● PROBLEM STATEMENT
In the records that follow, the lines from the one containing "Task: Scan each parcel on" to the one containing "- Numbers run", inclusive, are to be given again exactly.

● Items listed in a dataset
= = = = =

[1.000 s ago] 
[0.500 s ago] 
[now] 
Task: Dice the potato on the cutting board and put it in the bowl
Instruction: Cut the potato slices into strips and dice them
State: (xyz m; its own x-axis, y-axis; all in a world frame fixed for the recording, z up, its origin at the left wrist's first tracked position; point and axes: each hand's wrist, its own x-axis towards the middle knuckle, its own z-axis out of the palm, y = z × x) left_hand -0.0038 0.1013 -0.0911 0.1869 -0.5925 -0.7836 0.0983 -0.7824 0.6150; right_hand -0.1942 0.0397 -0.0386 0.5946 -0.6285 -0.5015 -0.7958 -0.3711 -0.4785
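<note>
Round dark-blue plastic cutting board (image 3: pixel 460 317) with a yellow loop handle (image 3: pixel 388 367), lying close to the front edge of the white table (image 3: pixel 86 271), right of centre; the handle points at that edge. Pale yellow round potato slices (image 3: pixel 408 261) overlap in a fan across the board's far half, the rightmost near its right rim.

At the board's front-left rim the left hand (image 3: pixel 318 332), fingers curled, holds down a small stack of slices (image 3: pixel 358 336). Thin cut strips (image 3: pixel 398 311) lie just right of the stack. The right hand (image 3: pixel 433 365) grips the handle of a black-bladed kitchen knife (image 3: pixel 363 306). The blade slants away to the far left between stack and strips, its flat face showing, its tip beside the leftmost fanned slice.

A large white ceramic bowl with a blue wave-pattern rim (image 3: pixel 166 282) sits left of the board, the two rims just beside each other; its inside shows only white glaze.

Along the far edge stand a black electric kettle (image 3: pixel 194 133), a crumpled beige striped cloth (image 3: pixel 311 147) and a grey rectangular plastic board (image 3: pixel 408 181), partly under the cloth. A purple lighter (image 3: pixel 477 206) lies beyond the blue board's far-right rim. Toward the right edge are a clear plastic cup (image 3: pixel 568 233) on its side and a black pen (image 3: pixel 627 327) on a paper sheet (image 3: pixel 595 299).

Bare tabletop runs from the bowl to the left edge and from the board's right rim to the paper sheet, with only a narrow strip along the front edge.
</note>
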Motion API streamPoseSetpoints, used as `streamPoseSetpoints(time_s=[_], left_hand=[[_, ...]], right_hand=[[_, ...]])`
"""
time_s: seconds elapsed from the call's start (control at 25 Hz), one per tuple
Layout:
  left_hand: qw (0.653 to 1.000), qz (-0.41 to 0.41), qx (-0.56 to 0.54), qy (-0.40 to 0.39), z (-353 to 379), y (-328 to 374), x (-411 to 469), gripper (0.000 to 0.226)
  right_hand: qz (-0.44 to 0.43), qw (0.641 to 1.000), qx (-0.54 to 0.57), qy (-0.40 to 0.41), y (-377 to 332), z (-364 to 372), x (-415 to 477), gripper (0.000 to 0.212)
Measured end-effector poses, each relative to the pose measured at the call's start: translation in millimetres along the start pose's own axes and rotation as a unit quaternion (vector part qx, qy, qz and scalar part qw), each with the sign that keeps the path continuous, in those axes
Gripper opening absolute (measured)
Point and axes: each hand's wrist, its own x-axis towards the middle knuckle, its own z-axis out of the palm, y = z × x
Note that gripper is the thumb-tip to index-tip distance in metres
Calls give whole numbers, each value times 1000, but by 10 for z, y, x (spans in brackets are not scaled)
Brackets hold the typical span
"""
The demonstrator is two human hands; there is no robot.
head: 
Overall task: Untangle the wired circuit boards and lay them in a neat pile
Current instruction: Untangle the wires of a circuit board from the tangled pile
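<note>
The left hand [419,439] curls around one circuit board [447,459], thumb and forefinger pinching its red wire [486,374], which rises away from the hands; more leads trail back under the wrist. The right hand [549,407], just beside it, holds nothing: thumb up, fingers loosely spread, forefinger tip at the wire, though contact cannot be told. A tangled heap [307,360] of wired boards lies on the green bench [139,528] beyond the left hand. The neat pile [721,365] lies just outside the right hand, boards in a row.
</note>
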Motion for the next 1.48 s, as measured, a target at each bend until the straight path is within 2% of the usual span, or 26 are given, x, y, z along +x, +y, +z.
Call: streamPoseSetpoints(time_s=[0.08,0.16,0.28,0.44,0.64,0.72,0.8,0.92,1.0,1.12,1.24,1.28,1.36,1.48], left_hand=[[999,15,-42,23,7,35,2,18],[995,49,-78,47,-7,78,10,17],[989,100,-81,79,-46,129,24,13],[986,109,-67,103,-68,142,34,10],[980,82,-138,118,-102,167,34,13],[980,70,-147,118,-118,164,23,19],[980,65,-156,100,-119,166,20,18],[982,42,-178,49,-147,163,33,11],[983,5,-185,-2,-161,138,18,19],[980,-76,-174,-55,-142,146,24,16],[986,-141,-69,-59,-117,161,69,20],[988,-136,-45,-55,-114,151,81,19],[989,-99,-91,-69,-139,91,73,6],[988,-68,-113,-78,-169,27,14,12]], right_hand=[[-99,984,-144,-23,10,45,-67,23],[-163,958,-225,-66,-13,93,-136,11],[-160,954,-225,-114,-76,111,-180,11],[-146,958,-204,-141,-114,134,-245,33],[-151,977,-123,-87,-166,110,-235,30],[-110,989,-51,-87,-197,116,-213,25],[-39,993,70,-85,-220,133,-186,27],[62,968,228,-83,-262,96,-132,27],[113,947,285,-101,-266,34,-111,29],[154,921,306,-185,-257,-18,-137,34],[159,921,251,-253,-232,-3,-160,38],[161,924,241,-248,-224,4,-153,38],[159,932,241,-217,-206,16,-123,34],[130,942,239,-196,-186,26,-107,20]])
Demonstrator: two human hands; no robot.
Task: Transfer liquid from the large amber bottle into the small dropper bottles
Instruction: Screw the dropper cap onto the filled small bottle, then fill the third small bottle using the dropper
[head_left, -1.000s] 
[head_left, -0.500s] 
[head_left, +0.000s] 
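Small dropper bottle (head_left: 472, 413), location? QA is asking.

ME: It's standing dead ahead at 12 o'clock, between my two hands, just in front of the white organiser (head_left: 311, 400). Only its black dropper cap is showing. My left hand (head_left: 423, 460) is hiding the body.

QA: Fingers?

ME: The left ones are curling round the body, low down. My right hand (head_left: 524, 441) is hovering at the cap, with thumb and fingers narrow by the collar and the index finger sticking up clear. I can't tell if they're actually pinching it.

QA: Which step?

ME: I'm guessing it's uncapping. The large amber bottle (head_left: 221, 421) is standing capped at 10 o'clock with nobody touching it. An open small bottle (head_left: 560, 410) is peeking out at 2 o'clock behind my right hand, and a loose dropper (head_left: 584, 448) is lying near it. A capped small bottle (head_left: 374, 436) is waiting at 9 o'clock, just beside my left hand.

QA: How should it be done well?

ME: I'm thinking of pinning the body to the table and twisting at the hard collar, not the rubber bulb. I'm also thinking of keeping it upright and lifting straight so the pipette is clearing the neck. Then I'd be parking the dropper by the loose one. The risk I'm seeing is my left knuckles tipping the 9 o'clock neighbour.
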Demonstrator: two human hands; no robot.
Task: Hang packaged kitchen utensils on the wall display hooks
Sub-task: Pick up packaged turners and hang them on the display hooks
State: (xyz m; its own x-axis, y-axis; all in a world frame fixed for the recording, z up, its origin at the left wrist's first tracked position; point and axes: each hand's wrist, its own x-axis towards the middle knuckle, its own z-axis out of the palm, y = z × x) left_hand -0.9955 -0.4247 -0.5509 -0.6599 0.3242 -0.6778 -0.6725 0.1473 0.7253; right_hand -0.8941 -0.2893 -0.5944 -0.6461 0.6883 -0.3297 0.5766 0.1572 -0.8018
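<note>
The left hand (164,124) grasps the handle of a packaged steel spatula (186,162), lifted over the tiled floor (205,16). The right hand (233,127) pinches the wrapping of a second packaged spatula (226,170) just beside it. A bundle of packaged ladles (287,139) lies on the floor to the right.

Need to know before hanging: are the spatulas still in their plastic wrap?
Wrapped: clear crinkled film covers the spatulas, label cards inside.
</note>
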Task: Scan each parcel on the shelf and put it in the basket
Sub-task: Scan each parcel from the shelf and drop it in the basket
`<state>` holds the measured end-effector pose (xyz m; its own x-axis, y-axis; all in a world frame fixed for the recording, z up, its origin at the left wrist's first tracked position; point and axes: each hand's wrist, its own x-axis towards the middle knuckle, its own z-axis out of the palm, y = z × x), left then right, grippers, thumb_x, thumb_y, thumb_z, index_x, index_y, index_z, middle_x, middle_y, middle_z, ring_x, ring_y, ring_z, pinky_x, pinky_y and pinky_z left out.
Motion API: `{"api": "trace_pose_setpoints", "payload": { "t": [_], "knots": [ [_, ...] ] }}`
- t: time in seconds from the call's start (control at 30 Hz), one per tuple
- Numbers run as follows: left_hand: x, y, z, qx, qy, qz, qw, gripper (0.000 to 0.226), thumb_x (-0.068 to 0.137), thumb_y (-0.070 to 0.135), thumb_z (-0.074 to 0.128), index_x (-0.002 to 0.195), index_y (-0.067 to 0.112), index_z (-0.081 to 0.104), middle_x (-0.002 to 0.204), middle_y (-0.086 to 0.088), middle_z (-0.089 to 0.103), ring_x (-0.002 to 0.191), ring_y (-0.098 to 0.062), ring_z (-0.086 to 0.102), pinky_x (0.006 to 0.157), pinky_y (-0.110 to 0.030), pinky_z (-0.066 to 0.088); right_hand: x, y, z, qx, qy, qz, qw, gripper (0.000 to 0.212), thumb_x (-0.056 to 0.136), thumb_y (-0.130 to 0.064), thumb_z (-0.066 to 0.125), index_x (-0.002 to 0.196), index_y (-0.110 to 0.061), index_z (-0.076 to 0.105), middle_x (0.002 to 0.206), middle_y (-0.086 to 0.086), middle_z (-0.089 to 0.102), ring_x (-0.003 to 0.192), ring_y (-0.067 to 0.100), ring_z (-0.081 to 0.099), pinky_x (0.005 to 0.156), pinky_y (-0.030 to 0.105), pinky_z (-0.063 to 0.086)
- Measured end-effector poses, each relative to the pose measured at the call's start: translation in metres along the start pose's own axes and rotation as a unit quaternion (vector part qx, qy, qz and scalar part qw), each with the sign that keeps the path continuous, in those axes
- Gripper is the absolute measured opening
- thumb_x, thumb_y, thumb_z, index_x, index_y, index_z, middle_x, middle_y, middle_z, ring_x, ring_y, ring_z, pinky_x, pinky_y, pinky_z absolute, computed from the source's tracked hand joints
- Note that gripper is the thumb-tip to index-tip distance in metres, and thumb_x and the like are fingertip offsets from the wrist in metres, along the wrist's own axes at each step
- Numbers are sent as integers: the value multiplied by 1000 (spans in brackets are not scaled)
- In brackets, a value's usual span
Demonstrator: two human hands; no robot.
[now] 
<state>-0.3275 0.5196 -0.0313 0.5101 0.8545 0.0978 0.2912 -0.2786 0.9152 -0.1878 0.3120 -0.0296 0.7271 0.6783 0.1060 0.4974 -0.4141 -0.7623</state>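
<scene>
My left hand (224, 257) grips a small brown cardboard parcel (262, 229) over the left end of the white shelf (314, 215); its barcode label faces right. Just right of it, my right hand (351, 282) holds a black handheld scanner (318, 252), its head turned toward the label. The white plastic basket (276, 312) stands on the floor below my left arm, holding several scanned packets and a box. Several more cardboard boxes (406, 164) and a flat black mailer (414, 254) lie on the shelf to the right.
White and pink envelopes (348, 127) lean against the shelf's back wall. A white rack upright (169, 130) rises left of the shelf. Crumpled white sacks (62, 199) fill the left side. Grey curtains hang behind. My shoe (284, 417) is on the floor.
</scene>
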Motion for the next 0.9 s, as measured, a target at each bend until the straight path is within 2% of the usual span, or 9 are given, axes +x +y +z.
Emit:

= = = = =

● SOLUTION FOR THIS EXERCISE
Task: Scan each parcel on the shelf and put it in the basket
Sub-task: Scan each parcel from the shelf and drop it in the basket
`<state>` holds the measured end-effector pose (xyz m; its own x-axis, y-axis; all in a world frame fixed for the recording, z up, its origin at the left wrist's first tracked position; point and axes: each hand's wrist, its own x-axis towards the middle knuckle, its own z-axis out of the palm, y = z × x), left then right, grippers, thumb_x, thumb_y, thumb_z, index_x, index_y, index_z, middle_x, middle_y, middle_z, ring_x, ring_y, ring_z, pinky_x, pinky_y and pinky_z left out.
Motion API: `{"api": "trace_pose_setpoints", "payload": { "t": [_], "knots": [ [_, ...] ] }}`
- t: time in seconds from the call's start (control at 30 Hz), one per tuple
- Numbers run as follows: left_hand: x, y, z, qx, qy, qz, qw, gripper (0.000 to 0.226), thumb_x (-0.068 to 0.137), thumb_y (-0.070 to 0.135), thumb_z (-0.074 to 0.128), index_x (-0.002 to 0.195), index_y (-0.067 to 0.112), index_z (-0.081 to 0.104), middle_x (-0.002 to 0.204), middle_y (-0.086 to 0.088), middle_z (-0.089 to 0.103), ring_x (-0.002 to 0.191), ring_y (-0.098 to 0.062), ring_z (-0.086 to 0.102), pinky_x (0.006 to 0.157), pinky_y (-0.110 to 0.030), pinky_z (-0.066 to 0.088); right_hand: x, y, z, qx, qy, qz, qw, gripper (0.000 to 0.212), thumb_x (-0.056 to 0.136), thumb_y (-0.130 to 0.064), thumb_z (-0.066 to 0.125), index_x (-0.002 to 0.196), index_y (-0.110 to 0.061), index_z (-0.076 to 0.105), middle_x (0.002 to 0.206), middle_y (-0.086 to 0.086), middle_z (-0.089 to 0.102), ring_x (-0.003 to 0.192), ring_y (-0.067 to 0.100), ring_z (-0.081 to 0.099), pinky_x (0.005 to 0.156), pinky_y (-0.030 to 0.105), pinky_z (-0.063 to 0.086)

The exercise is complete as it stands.